A Simple plot using matplotlib¶
The simplest plot one can make is a series of y data against some x data. Producing this in matplotlib might look something like the following for a typical user.
[1]:
# Import some standard libraries
import numpy as np
import matplotlib.pyplot as plt
[2]:
# Create some fake data
rng=np.random.default_rng()
xdata=np.linspace(0.0,10.0,num=200)+rng.random(size=200)/10.0
ydata=xdata**3-8*xdata**2+rng.normal(0.0,20.0,size=200)
cdata=3*np.sin(xdata*2)+0.2*abs(ydata)
[3]:
fig, ax = plt.subplots()
##### MATPLOTLIB USAGE #####
#--------------------------------------------------------#
ax.plot(xdata,ydata)
ax.set_xlabel("x data")
ax.set_ylabel("y data")
ax.set_title("A Simple Plot")
ax.grid(True)
#--------------------------------------------------------#
plt.show()
Using Splotch, we can replicate the above matplotlib plot in just a single call to splotch.plot().
Same outcome, in a single line.
[4]:
# import SPLOTCH
import splotch as splt
[5]:
fig,ax=plt.subplots()
##### SPLOTCH USAGE #####
#--------------------------------------------------------#
splt.plot(xdata,ydata,xlabel="x data",ylabel="y data",title="A Simple Plot",grid=True)
#--------------------------------------------------------#
plt.show()
Basic histograms¶
The same goes for producing basic 1D histograms with SPLOTCH - one line is all it takes.
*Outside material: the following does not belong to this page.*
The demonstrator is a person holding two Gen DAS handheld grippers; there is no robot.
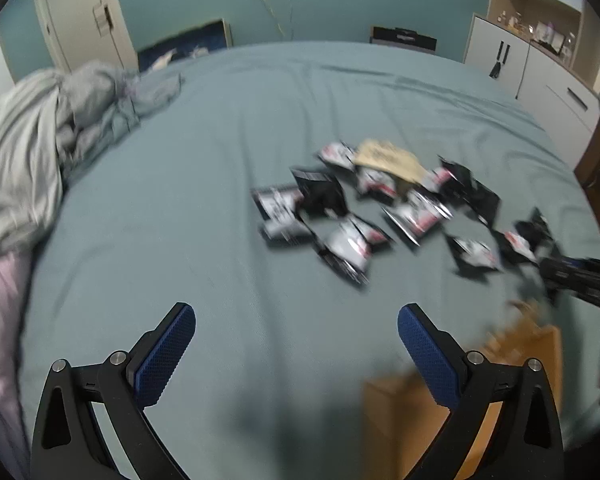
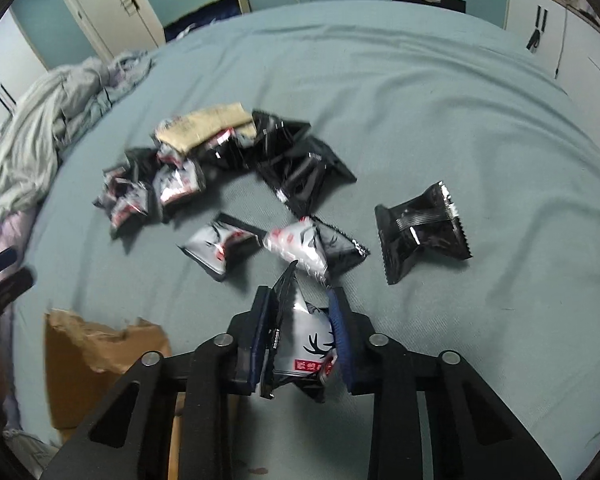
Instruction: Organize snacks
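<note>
A wide bed (image 2: 420, 100) under a teal sheet fills both views, its far edge meeting a teal wall and white cabinets (image 1: 512, 64) on the right. Rumpled grey bedding (image 1: 32, 152) is heaped along the left edge, and the stretch of sheet between that heap and the snacks lies flat, as does the far half of the bed. A torn brown cardboard box (image 2: 96, 364) sits at the near edge, just beside the right tool.

The scattered snack packets (image 2: 204, 176), black and silver with red marks, spread across the middle of the bed; a tan packet (image 2: 204, 124) lies on the far side of the cluster, overlapping its neighbours. One black packet (image 2: 420, 232) rests alone to the right, apart from the rest, with its crimped edges showing.

The right tool (image 2: 300, 332) is clamped on a silver-and-black packet (image 2: 304, 344) printed with an antler design and a red label, held just above the sheet at the near side of the cluster. The left tool (image 1: 296, 344) hangs over bare sheet with its blue-padded fingers (image 1: 164, 356) spread wide apart and gripping nothing, the cluster lying ahead and to its right. Motion blur softens most packets in the left view.
</note>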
There are also some useful ways to assign binning of the histrogram.
[6]:
# Create an array with some random distribution
rng=np.random.default_rng()
data = np.concatenate([rng.normal(5.0,2.5,size=2500), rng.normal(10.0,0.5,size=2500)])
[7]:
fig, (axes1, axes2) = plt.subplots(ncols=1,nrows=2,figsize=(8,8))
##### MATPLOTLIB USAGE #####
#--------------------------------------------------------#
axes1.hist(data,bins=30,density=True,histtype='step')
axes1.set_xlim(-5,14)
axes1.set_ylim(0,0.5)
axes1.grid(True)
axes1.set_xlabel("Some Data")
axes1.set_ylabel("Normalised Counts")
axes1.set_title("matplotlib.pyplot usage")
#--------------------------------------------------------#
##### SPLOTCH USAGE #####
#--------------------------------------------------------#
splt.hist(data,bins=30,ax=axes2,xlim=(-5,14),ylim=(0,0.5),dens=True,xlabel="Some Data",
ylabel="Normalised Counts",title="SPLOTCH usage",grid=True)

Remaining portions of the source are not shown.